As Roger Tang, current producer of the group, recounts, the troupe first began performing in 1997, making them the second oldest Asian American comedy group in Seattle. The group was founded by David Kobayashi, who felt the need to create a comedy troupe that appealed to APIs. Tang says, “I’m one of the original founders. Most sketch comedies center around two or three people, but we are more broadly based. This is the fourth or fifth generation of the group. We’ve had the same core for five years.”
The Players’ brand of humor is both quirky and provocative. As I sat in on one of their rehearsals, I noticed that their performance included a healthy mixture of Asian-related jokes as well as humor that appealed to a broader audience.
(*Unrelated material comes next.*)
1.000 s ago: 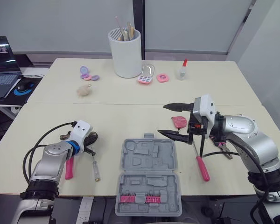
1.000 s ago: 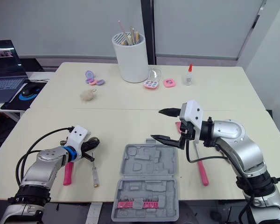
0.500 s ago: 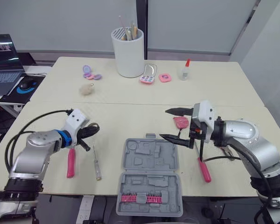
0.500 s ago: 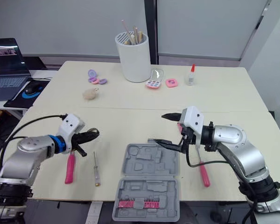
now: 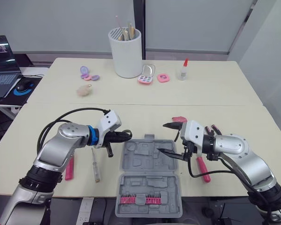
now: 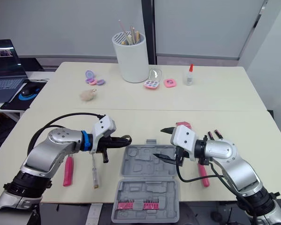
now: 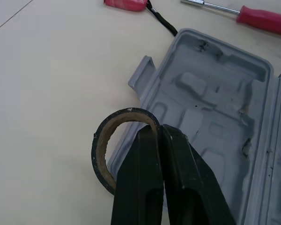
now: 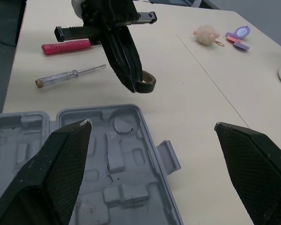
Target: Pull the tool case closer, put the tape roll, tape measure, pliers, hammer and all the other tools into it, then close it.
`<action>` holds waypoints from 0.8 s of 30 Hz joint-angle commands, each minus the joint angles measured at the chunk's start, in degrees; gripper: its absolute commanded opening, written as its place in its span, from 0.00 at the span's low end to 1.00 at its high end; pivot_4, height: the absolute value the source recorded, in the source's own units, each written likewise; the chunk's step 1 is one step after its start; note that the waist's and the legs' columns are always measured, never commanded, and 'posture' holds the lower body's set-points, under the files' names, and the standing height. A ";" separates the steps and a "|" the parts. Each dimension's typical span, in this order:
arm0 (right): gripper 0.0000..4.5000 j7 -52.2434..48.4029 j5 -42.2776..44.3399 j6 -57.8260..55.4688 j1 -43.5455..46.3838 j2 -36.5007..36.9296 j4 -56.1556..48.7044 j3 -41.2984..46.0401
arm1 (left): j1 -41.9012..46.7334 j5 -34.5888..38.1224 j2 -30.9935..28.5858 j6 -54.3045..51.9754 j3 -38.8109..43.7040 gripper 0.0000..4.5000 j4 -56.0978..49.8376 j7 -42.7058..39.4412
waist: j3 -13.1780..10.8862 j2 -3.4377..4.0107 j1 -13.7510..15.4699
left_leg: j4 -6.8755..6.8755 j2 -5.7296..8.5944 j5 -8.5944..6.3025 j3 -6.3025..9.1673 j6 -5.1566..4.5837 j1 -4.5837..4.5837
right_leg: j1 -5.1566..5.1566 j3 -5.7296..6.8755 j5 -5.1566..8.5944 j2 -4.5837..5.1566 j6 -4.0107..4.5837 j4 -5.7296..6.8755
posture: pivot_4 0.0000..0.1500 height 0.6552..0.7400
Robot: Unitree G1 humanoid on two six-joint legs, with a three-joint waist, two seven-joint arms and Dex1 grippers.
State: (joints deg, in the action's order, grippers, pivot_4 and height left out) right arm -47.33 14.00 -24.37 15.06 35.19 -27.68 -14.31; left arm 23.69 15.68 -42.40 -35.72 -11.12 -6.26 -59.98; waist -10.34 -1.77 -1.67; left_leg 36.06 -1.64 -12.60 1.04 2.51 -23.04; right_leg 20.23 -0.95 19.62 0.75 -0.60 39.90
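Note:
The grey tool case (image 5: pixel 149 174) lies open near the table's front edge, with pink bits in its near half. My left gripper (image 5: pixel 122 136) is shut on the black tape roll (image 7: pixel 124 113), holding it just above the table beside the case's far left corner. My right gripper (image 5: pixel 161 138) hangs open over the far right part of the case with nothing in it. A pink-handled tool (image 5: pixel 69 168) and a small screwdriver (image 5: pixel 96 166) lie left of the case. A red-handled screwdriver (image 5: pixel 203 168), a pink tape measure (image 5: pixel 179 119) and pliers (image 5: pixel 215 130) lie to its right.
On the far half of the table stand a white cup of sticks (image 5: pixel 127 54), a glue bottle (image 5: pixel 183 70), pink compacts (image 5: pixel 146 77), purple items (image 5: pixel 86 74) and a fluffy ball (image 5: pixel 84 91). A laptop (image 5: pixel 2 61) sits on a side desk at the left.
My left arm has lifted the tape roll off the table and carried it right to the case's edge. My right gripper has come down and left over the case, still open.

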 commanded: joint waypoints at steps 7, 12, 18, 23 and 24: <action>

“We don’t want to limit ourselves to minority humor,” said Tang. “We strive to make our humor universal. And we’re not afraid of a fart joke.”
One thing that distinguishes the group is that they are mainly composed of women. As one of the actors in the troupe noted, “Eighty-five percent of the material is written by the girls.” During the rehearsal I attended, I found it to be highly interactive, with both the producer and actors collaborating in the performance. As expected, most of the suggestions were made by the women in the group.
The Players have encountered numerous obstacles over the years. The most difficult has been the need to create material that is both fresh and speaks to a contemporary audience.
“We try to have Asian humor without getting stale. Also, we don’t want to be obvious about it.”
In “Pork Fiction”, the next performance, audiences can expect to see, as one actor says, “satires of pulp genres, clashes of cultures, weird stuff, the absurd, poking fun at Star Trek, private eyes, lots of fights, and good stage combat.” People can also look forward to skits that include music to accompany the humor.
Roger Tang, who was part of the Players’ first generation of actors, now produces the troupe. As a veteran of Asian American theatre, Tang exudes a wisdom that comes from years of experience. In rehearsal, he takes careful notes and advises the actors on possible ideas for improving their performance.
Regarding the Players’ future plans, Tang notes that they usually don’t go beyond the next show. “We want to bring down a lot of Asian Canadian acts, such as Assaulted Fish from Vancouver BC. We also plan on working with Disoriental, OPM in LA, and the 18 Mountain Mighty Warriors.”
“Pork Fiction” will perform at the Theatre Off Jackson from April 30 to May 15, Fridays and Saturdays at 8 p.m. The theater is located at 409 7th Ave. S., Seattle.